> _Try it_:
Repeat the listing below word for word, leaving nothing out.

[Raw data — start]

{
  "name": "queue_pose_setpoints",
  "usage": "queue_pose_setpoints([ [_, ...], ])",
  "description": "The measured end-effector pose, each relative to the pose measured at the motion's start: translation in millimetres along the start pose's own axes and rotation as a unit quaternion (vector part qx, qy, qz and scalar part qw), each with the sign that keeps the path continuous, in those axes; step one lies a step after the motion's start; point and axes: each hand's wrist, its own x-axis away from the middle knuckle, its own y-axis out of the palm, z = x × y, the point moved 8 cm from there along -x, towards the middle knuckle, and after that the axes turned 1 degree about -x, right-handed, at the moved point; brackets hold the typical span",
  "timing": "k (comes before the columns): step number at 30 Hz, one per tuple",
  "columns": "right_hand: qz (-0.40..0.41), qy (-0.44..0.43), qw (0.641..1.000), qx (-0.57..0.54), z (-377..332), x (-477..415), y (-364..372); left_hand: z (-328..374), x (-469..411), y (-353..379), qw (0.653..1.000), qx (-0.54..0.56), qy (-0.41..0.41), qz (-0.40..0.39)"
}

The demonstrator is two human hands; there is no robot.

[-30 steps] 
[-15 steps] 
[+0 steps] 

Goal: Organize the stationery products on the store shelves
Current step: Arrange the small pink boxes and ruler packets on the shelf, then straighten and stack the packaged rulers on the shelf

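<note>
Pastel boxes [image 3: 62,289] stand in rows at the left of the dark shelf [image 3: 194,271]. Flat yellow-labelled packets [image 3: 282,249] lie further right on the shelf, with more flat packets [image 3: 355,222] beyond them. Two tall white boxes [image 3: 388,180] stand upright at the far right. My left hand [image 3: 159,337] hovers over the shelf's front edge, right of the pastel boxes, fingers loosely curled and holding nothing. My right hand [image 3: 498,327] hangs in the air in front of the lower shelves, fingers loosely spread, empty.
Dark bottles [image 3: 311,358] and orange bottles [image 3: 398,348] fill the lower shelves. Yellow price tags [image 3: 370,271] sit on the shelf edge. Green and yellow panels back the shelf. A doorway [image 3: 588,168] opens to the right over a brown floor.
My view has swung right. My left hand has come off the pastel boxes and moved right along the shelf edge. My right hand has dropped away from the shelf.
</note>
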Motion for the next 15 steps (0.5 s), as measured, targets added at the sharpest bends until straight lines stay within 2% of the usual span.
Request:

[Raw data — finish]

> _Response to the task_:
{
  "name": "queue_pose_setpoints",
  "usage": "queue_pose_setpoints([ [_, ...], ])",
  "description": "The measured end-effector pose, each relative to the pose measured at the motion's start: translation in millimetres along the start pose's own axes and rotation as a unit quaternion (vector part qx, qy, qz and scalar part qw), each with the sign that keeps the path continuous, in those axes; step one lies a step after the motion's start; point and axes: each hand's wrist, its own x-axis away from the middle knuckle, its own y-axis out of the palm, z = x × y, the point moved 8 cm from there along -x, towards the middle knuckle, and after that the axes turned 1 degree about -x, right-handed, at the moved point; brackets hold the typical span",
  "timing": "k (comes before the columns): step number at 30 Hz, one per tuple",
  "columns": "right_hand: qz (-0.40..0.41), qy (-0.44..0.43), qw (0.641..1.000), qx (-0.57..0.54), z (-377..332), x (-477..415), y (-364..372); left_hand: z (-328..374), x (-469..411), y (-353..379), qw (0.653..1.000), qx (-0.54..0.56), qy (-0.41..0.41), qz (-0.40..0.39)"
}

The demonstrator is two human hands; there is no robot.

[-30 steps] 
[-15 steps] 
[+0 steps] 

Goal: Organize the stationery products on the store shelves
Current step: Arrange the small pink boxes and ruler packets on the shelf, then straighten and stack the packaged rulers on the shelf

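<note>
Pastel boxes [image 3: 62,289] stand in rows at the left of the dark shelf [image 3: 194,271]. Flat yellow-labelled packets [image 3: 282,249] lie further right on the shelf, with more flat packets [image 3: 355,222] beyond them. Two tall white boxes [image 3: 388,180] stand upright at the far right. My left hand [image 3: 159,337] hovers over the shelf's front edge, right of the pastel boxes, fingers loosely curled and holding nothing. My right hand [image 3: 498,327] hangs in the air in front of the lower shelves, fingers loosely spread, empty.
Dark bottles [image 3: 311,358] and orange bottles [image 3: 398,348] fill the lower shelves. Yellow price tags [image 3: 370,271] sit on the shelf edge. Green and yellow panels back the shelf. A doorway [image 3: 588,168] opens to the right over a brown floor.
My view has swung right. My left hand has come off the pastel boxes and moved right along the shelf edge. My right hand has dropped away from the shelf.
</note>
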Motion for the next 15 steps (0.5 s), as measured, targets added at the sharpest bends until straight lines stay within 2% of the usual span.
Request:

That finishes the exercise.